Microsoft says it is tracking a new consent phishing campaign that uses OAuth request links to trick users into granting consent to an app that gives malicious actors access to email accounts.
In a series of tweets, Microsoft Security Intelligence says phishing messages misled users into granting permissions to an app called “Upgrade” that gave attackers the ability to create inbox rules, read and write emails and calendar items, and read contacts.
The company says it has deactivated the app in Azure AD and has notified affected customers. Microsoft says the campaign is targeting “hundreds” of organizations.
Microsoft is tracking a recent consent phishing campaign, reported by @ffforward, that abuses OAuth request links to trick users into granting consent to an app named ‘Upgrade’. The app governance feature in Microsoft Defender for Cloud Apps flagged the app’s unusual behavior. pic.twitter.com/YMUHvEMYYD
— Microsoft Security Intelligence (@MsftSecIntel) January 21, 2022
According to the company, Microsoft Defender for Cloud Apps, Azure AD, and Defender for Office 365 can help protect against similar attacks by blocking the OAuth consent links or flagging unusual behavior of users or cloud apps.

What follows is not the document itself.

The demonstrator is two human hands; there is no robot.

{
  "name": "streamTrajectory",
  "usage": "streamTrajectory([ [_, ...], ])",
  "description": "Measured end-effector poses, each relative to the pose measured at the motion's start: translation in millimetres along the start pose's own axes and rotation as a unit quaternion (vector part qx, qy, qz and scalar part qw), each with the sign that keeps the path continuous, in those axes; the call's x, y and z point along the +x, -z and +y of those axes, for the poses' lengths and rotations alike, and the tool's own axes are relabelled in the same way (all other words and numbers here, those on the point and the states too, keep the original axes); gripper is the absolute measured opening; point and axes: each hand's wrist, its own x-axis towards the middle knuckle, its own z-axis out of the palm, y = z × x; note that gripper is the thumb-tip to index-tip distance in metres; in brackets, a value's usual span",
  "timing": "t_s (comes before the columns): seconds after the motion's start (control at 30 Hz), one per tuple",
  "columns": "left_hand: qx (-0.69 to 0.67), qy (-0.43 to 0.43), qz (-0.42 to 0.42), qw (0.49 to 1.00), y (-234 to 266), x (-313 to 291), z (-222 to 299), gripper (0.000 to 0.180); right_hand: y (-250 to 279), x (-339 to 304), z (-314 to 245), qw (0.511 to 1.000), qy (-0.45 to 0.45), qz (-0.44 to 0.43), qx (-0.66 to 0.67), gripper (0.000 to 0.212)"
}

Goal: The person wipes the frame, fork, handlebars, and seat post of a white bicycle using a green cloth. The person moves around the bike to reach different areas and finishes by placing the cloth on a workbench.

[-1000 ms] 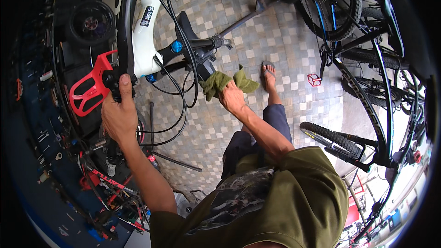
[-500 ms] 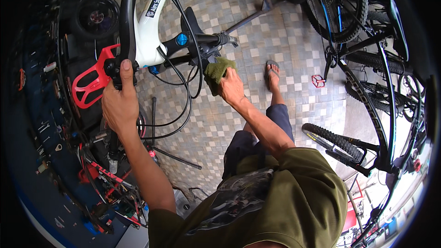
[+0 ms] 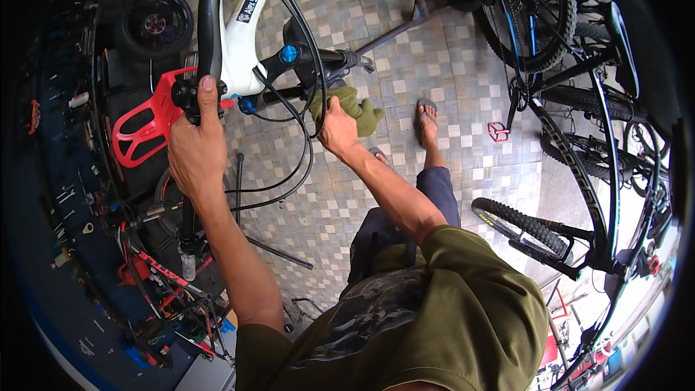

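My left hand (image 3: 199, 148) is closed on a black bar (image 3: 211, 22) at a black clamp, with the thumb lying along the top. Beside it juts a red, slotted plastic holder (image 3: 145, 124). My right hand (image 3: 339, 129) grips an olive-green cloth (image 3: 362, 112) and presses it to the black fork (image 3: 318, 65) of a white bike frame (image 3: 246, 40). The cloth and fingers partly hide the spot they touch. Black cables (image 3: 304, 163) loop down past my right hand. Two blue caps (image 3: 289, 53) sit on top of the fork.
A tool board (image 3: 65, 210) and a wheel (image 3: 154, 24) stand at the left. Several mountain bikes (image 3: 579, 137) crowd the right side. A stand's leg (image 3: 391, 32) crosses the tiled floor (image 3: 405, 65), where a red-edged pedal (image 3: 498, 132) lies.
My right hand has shifted slightly left and down with the cloth, whose loose end now hangs to the right. The bike has shifted a little in view; my left hand keeps its grip.
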Motion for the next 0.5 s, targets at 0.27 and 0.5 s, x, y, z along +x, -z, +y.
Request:
streamTrajectory([
  [0.27,-0.006,-0.003,-0.004,1.0,3.0,-8.0,8.6,0.105,7.1,17.6,-9.1,0.995,0.008,-0.018,-0.095,0.015],
  [0.5,0.0,-0.001,0.001,1.0,4.7,-5.3,4.7,0.104,24.2,1.5,0.9,0.991,0.023,-0.059,-0.119,0.017],
])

These kind of attacks are on the rise, Microsoft says. In a July 2021 blog, the Microsoft 365 Defender Threat Intelligence Team called attention to the increase in consent phishing emails, also called illicit consent grants, that abuse OAuth links in an attempt to trick users into granting attacker-owned apps permissions to access company data.
“Consent phishing attacks are a specialized form of phishing, so they require a comprehensive, multi-layer defense,” Microsoft said in the blog. “It’s important for system administrators to gain visibility and control over apps and the permissions these apps have in their environment.”
In the same blog, Microsoft called attention to capabilities in Azure Active Directory and Microsoft Defender that that enable administrators to manage when end users can consent o apps and give organizations visibility to enable them to identify when an app is behaving suspiciously.